In this article I am going to share with you four reasons why scalpers could be dangerous and everyone who would commit money to trade with such short-term strategies should be extremely cautious and mindful. Although potentially the shorter-term a strategy is, the more profits can be earned, and there are reasons why the real time results could differ a lot from those obtained in backtesting mode regardless of the trading platform that was used. Let's begin with the first reason:
Most Forex scalpers rely on tick occurrence in order for the signals to be generated. Their logic is based upon every market movement known (tick). The problem here is that Metatrader 4, for example, which is the most popular trading platform generates ticks in the backtester using its own algorithm based on OHLC data from lowest timeframe data available – usually M1. So, the ticks used to backtest your scalper are not “real”, they are made from MT4. This fact makes the obtained backtest results susceptible for errors and discrepancy. Personally, I have made tests running a scalper on live chart for a few days and then backtested the same system in tester on the same time span. Surprisingly the trades themselves were a lot different which led me to ponder on how real my backtested calculations are and just confirmed my knowledge that ‘ticks’ on MT4 are not real.
Since scalpers are frequent traders it is reasonable to expect that the average trade measured in pips would be very low in most cases – like 0.5-1 pips at most. Therefore any additional trading cost should be subtracted from the already low average trade. A slippage of 0.4 pip would possibly wipe out almost 80% of potential profits.
In order to be sure about the profitability, one should run the scalper on a small live account and then monitors the slippage and if there is enough profit left, then the Forex strategy could be forwarded to well-funded real account.
An increased spread during important Forex news or a spread just bigger than the one used in the backtest could be another cause of eaten profits.

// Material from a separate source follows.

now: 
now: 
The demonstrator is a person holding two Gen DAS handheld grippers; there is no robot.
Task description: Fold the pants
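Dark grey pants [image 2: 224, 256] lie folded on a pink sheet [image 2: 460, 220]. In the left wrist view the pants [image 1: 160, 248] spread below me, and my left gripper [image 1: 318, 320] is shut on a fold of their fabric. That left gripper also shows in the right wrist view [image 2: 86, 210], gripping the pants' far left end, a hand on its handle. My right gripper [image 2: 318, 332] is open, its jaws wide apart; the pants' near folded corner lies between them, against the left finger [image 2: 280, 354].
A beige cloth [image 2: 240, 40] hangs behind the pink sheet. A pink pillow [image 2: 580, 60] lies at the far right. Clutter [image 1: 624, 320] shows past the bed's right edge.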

Expecting a lot of trades to be executed during a day makes a small change in spreading a potentially big determinant of the final net result of the trading system.
Since during the backtest we could only apply fixed spread, we should be very careful in choosing a broker which have low real time spreads which in turn will allow the scalper to be profitable. Another viable option here is run the backtest with wider than normal spread in order to get conservative results.
The final reason why I am staying away from trading with scalpers is the fact that some brokers do not allow trading with systems which are very frequent traders. Here we are talking mostly about real extreme cases where the average length of the trade is few seconds. If a trader begins to trade with such a strategy, his account could be suspended from trading so it is imperative that if you are planning to trade a scalper you contact first the broker and explain your intent and then if everything is OK, proceed trading.
I have shared with you my four reasons why trading with scalping strategies could be dangerous, and the traders who want to try them should be extremely cautious. The difficulties regarding the backtest accuracy, slippage, and spread costs during the real trading and broker's unwillingness are more than enough reasons for me to stay out. I hope that I have contributed to your knowledge regarding the matter. I wish you profitable trading.
-- By Professional Trading Systems.
Contributing authors are active participants in the financial markets and fully engrossed in technical or quantitative analysis. They desire to share their stories, insights and discovers on System Trader Success and hope to make you a better system trader. Contact us if you would like to be a contributing author and share your message with the world.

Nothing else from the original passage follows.